** ASSIGNMENT **
Copy every line of the data exactly, keeping out any picture.
*** Begin section ***
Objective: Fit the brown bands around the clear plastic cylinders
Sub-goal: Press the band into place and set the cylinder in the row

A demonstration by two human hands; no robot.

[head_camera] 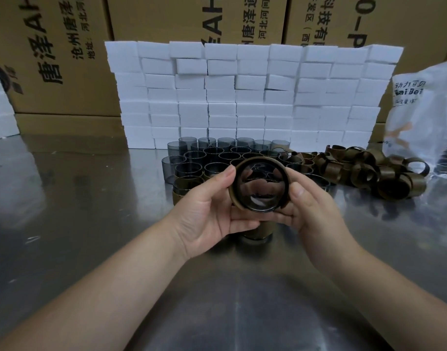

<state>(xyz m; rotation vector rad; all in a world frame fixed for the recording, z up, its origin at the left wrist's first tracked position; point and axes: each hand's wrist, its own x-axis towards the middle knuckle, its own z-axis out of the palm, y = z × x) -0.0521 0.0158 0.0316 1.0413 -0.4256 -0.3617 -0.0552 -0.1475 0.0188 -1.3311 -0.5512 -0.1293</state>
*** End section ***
** SOLVED PROBLEM **
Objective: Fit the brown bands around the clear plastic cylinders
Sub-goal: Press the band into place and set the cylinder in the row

A demonstration by two human hands; no robot.

[head_camera] 

<state>(xyz m; rotation vector rad; all in a world frame fixed for the recording, z up, its origin at the left wrist's first tracked position; point and axes: each hand's wrist, its own x-axis towards the middle knuckle, its own z-axis out of the palm, y = z × x) -0.0521 0.0158 0.0316 1.0413 -0.4256 -0.3617 -0.0552 -0.1475 0.0188 -1.3311 -0.5512 -0.1293</state>

Besides this answer, the exercise requires nothing else.